Required work >> Although the entries contain pictures, only their words should be duplicated exactly.

Given data >>
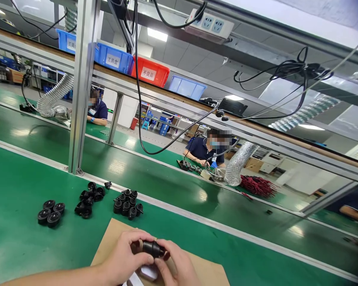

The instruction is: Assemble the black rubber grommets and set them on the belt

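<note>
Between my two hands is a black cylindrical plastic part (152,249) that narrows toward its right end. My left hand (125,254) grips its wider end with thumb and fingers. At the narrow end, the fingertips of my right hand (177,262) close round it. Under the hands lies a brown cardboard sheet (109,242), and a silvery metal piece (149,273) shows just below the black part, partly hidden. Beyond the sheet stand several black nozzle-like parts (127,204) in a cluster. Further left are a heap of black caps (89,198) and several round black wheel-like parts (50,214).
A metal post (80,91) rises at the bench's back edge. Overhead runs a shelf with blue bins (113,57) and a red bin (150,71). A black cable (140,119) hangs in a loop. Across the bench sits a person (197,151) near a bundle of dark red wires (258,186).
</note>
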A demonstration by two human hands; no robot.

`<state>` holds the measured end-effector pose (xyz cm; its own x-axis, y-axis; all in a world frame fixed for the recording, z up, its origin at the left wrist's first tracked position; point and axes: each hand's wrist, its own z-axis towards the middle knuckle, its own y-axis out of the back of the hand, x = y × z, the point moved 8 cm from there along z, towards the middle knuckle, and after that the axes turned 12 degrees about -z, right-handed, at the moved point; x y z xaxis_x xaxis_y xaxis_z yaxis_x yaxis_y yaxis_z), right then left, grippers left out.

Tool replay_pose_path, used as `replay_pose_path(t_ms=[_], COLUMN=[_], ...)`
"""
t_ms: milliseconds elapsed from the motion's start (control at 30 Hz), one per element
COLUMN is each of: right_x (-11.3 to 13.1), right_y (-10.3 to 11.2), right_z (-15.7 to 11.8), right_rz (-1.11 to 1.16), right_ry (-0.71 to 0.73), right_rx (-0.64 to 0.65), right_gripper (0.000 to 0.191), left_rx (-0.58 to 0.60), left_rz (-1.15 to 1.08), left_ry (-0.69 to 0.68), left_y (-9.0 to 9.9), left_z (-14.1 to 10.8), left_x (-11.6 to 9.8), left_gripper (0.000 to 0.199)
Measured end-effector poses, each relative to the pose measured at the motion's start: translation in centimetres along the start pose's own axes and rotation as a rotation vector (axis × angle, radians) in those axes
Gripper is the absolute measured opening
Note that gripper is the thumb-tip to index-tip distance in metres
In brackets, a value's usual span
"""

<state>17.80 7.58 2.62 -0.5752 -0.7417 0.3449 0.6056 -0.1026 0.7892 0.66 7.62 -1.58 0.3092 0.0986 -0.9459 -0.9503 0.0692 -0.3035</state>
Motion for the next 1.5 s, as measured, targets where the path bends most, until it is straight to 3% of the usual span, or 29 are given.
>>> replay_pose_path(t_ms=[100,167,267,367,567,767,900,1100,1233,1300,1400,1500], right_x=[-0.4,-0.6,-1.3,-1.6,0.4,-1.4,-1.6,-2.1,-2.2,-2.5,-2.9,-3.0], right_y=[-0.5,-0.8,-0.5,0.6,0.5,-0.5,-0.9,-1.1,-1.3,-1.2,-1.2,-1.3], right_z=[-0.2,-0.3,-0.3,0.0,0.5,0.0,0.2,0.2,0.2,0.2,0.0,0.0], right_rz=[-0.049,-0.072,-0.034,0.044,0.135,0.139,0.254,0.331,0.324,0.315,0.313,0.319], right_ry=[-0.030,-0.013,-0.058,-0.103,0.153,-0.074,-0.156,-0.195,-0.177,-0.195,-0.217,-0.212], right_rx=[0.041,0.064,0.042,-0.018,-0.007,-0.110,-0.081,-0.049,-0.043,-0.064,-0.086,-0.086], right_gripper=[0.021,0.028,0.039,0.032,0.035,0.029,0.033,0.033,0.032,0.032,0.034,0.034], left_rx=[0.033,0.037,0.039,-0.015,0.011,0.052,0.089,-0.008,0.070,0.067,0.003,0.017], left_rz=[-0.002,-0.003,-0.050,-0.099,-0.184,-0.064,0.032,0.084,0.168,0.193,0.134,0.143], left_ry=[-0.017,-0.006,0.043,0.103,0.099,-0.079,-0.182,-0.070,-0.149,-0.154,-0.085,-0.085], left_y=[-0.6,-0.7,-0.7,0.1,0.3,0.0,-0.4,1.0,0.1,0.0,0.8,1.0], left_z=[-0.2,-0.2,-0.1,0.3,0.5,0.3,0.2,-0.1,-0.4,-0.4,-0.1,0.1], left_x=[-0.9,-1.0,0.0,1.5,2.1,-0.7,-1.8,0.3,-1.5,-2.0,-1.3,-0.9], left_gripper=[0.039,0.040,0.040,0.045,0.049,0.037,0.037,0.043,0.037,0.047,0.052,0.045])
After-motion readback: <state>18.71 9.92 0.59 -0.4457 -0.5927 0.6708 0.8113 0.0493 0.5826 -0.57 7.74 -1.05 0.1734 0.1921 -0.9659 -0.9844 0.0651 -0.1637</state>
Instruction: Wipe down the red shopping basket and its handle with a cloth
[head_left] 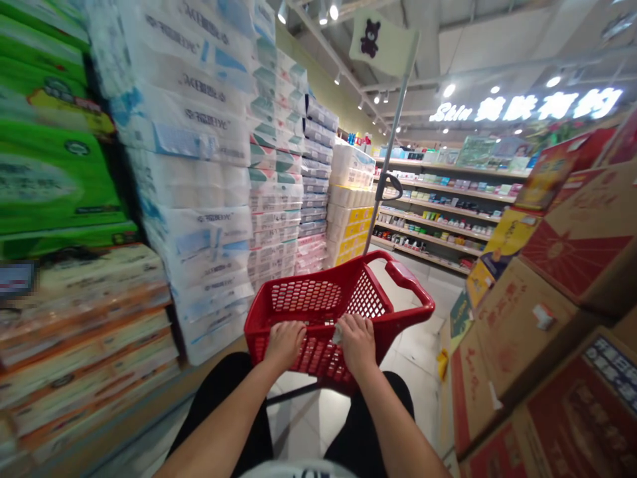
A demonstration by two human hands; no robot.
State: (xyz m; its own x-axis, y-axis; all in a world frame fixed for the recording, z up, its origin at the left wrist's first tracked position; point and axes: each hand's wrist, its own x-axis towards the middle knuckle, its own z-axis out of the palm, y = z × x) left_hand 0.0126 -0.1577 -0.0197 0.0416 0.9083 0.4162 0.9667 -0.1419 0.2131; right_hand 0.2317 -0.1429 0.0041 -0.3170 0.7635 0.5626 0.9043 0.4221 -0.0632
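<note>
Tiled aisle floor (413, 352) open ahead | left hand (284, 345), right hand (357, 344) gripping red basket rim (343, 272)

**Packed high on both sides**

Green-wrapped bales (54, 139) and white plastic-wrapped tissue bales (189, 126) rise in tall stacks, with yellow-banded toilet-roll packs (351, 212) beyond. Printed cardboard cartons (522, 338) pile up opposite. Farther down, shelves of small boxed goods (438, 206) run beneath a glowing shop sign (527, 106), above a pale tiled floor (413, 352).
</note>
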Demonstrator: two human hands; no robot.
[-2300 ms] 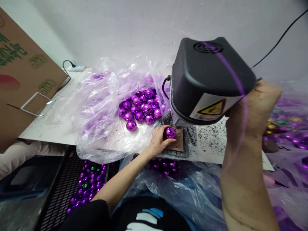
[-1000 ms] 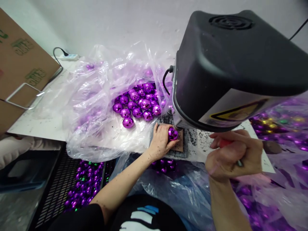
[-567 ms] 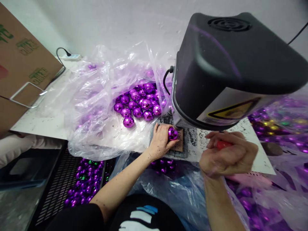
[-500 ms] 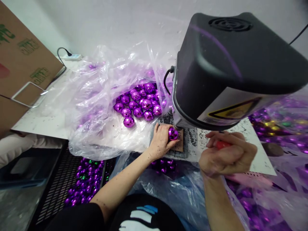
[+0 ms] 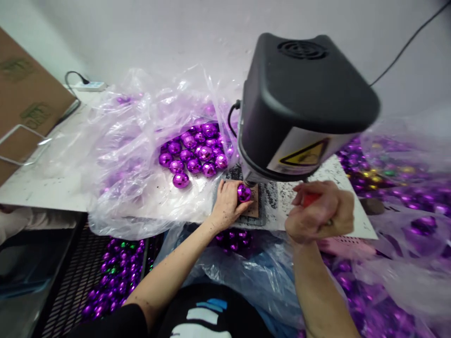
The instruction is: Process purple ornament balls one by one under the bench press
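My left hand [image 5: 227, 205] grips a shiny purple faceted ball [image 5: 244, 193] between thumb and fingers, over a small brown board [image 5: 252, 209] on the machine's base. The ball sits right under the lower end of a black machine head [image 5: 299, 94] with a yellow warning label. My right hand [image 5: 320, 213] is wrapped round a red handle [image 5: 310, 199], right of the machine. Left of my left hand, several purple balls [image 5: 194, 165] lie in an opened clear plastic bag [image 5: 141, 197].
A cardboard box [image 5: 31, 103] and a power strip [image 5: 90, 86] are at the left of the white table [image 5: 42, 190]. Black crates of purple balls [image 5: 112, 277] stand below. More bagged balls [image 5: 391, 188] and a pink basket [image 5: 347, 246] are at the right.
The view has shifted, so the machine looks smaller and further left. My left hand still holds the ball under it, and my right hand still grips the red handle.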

Task result >>
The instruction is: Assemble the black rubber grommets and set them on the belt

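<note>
Between my two hands is a black cylindrical plastic part (152,249) that narrows toward its right end. My left hand (125,254) grips its wider end with thumb and fingers. At the narrow end, the fingertips of my right hand (177,262) close round it. Under the hands lies a brown cardboard sheet (109,242), and a silvery metal piece (149,273) shows just below the black part, partly hidden. Beyond the sheet stand several black nozzle-like parts (127,204) in a cluster. Further left are a heap of black caps (89,198) and several round black wheel-like parts (50,214).
A metal post (80,91) rises at the bench's back edge. Overhead runs a shelf with blue bins (113,57) and a red bin (150,71). A black cable (140,119) hangs in a loop. Across the bench sits a person (197,151) near a bundle of dark red wires (258,186).
</note>
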A demonstration by two human hands; no robot.

`<state>` holds the measured end-effector pose (xyz cm; its own x-axis, y-axis; all in a world frame fixed for the recording, z up, its origin at the left wrist's first tracked position; point and axes: each hand's wrist, its own z-axis towards the middle knuckle, its own y-axis out of the back of the hand, x = y × z, the point moved 8 cm from there along z, towards the middle knuckle, and after that the axes turned 12 degrees about -z, right-handed, at the moved point; x y z xaxis_x xaxis_y xaxis_z yaxis_x yaxis_y yaxis_z), right then left, grippers left out.

Tool replay_pose_path, used as `replay_pose_path(t_ms=[_], COLUMN=[_], ...)`
"""
t_ms: milliseconds elapsed from the motion's start (control at 30 Hz), one per element
COLUMN is each of: right_x (-11.3 to 13.1), right_y (-10.3 to 11.2), right_z (-15.7 to 11.8), right_rz (-1.11 to 1.16), right_ry (-0.71 to 0.73), right_rx (-0.64 to 0.65), right_gripper (0.000 to 0.191), left_rx (-0.58 to 0.60), left_rz (-1.15 to 1.08), left_ry (-0.69 to 0.68), left_y (-9.0 to 9.9), left_z (-14.1 to 10.8), left_x (-11.6 to 9.8), left_gripper (0.000 to 0.199)
Measured end-effector poses, each relative to the pose measured at the motion's start: translation in centimetres along the start pose's own axes and rotation as a rotation vector (axis × angle, radians) in those axes
Gripper is the absolute measured opening
Note that gripper is the thumb-tip to index-tip distance in metres
In brackets, a value's usual span
"""

<state>17.80 7.58 2.62 -0.5752 -0.7417 0.3449 0.6056 -0.1026 0.7892 0.66 7.62 -1.58 0.3092 0.0986 -0.9459 -0.9503 0.0692 -0.3035</state>
Motion for the next 1.5 s, as measured, targets where the path bends most, until it is straight to 3% of the usual span, or 29 are given.
>>> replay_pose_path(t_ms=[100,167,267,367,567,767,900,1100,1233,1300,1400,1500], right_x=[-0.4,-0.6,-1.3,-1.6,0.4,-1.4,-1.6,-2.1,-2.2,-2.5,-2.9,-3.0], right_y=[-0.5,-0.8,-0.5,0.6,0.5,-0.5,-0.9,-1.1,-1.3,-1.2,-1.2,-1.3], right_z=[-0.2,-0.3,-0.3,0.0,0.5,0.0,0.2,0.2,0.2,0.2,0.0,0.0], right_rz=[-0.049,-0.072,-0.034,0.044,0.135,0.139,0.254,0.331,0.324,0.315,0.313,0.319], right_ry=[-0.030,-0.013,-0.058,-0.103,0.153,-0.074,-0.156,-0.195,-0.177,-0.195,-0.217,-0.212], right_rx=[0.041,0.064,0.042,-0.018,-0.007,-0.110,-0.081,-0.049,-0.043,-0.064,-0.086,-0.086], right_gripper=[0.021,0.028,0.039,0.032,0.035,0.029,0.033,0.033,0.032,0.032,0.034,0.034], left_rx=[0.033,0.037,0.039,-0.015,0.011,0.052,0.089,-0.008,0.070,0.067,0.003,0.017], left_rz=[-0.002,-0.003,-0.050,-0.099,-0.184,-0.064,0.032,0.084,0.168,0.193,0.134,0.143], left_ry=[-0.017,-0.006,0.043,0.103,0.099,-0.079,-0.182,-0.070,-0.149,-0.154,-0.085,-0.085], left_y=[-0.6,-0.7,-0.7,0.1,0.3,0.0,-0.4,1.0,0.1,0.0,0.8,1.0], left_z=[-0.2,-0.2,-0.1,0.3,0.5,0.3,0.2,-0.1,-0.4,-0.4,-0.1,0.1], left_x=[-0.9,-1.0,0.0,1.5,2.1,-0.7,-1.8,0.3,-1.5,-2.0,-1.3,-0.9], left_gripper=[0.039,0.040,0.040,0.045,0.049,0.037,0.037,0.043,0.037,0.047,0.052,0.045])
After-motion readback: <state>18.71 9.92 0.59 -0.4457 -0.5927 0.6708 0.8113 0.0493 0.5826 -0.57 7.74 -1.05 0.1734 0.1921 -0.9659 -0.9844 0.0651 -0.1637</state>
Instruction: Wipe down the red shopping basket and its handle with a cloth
[head_left] 
A demonstration by two human hands; no robot.
State: (xyz m; its own x-axis, y-axis; all in a world frame fixed for the recording, z up, its origin at the left wrist's first tracked position; point and axes: each hand's wrist, its own x-axis towards the middle knuckle, its own z-axis out of the palm, y = z × x) left_hand 0.0126 -0.1577 -0.0197 0.0416 0.9083 0.4162 0.9667 -0.1419 0.2131; right_hand 0.2317 -0.1429 0.0041 -0.3170 0.7635 0.5626 0.9043 0.4221 -0.0632
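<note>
Tiled aisle floor (413, 352) open ahead | left hand (284, 345), right hand (357, 344) gripping red basket rim (343, 272)

**Packed high on both sides**

Green-wrapped bales (54, 139) and white plastic-wrapped tissue bales (189, 126) rise in tall stacks, with yellow-banded toilet-roll packs (351, 212) beyond. Printed cardboard cartons (522, 338) pile up opposite. Farther down, shelves of small boxed goods (438, 206) run beneath a glowing shop sign (527, 106), above a pale tiled floor (413, 352).
</note>
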Demonstrator: two human hands; no robot.
[-2300 ms] 
[-1000 ms] 
[-567 ms] 
[-500 ms] 
[+0 ms] 
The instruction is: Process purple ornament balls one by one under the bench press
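My left hand [image 5: 227, 205] grips a shiny purple faceted ball [image 5: 244, 193] between thumb and fingers, over a small brown board [image 5: 252, 209] on the machine's base. The ball sits right under the lower end of a black machine head [image 5: 299, 94] with a yellow warning label. My right hand [image 5: 320, 213] is wrapped round a red handle [image 5: 310, 199], right of the machine. Left of my left hand, several purple balls [image 5: 194, 165] lie in an opened clear plastic bag [image 5: 141, 197].
A cardboard box [image 5: 31, 103] and a power strip [image 5: 90, 86] are at the left of the white table [image 5: 42, 190]. Black crates of purple balls [image 5: 112, 277] stand below. More bagged balls [image 5: 391, 188] and a pink basket [image 5: 347, 246] are at the right.
The view has shifted, so the machine looks smaller and further left. My left hand still holds the ball under it, and my right hand still grips the red handle.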

There is nothing more to add to the answer.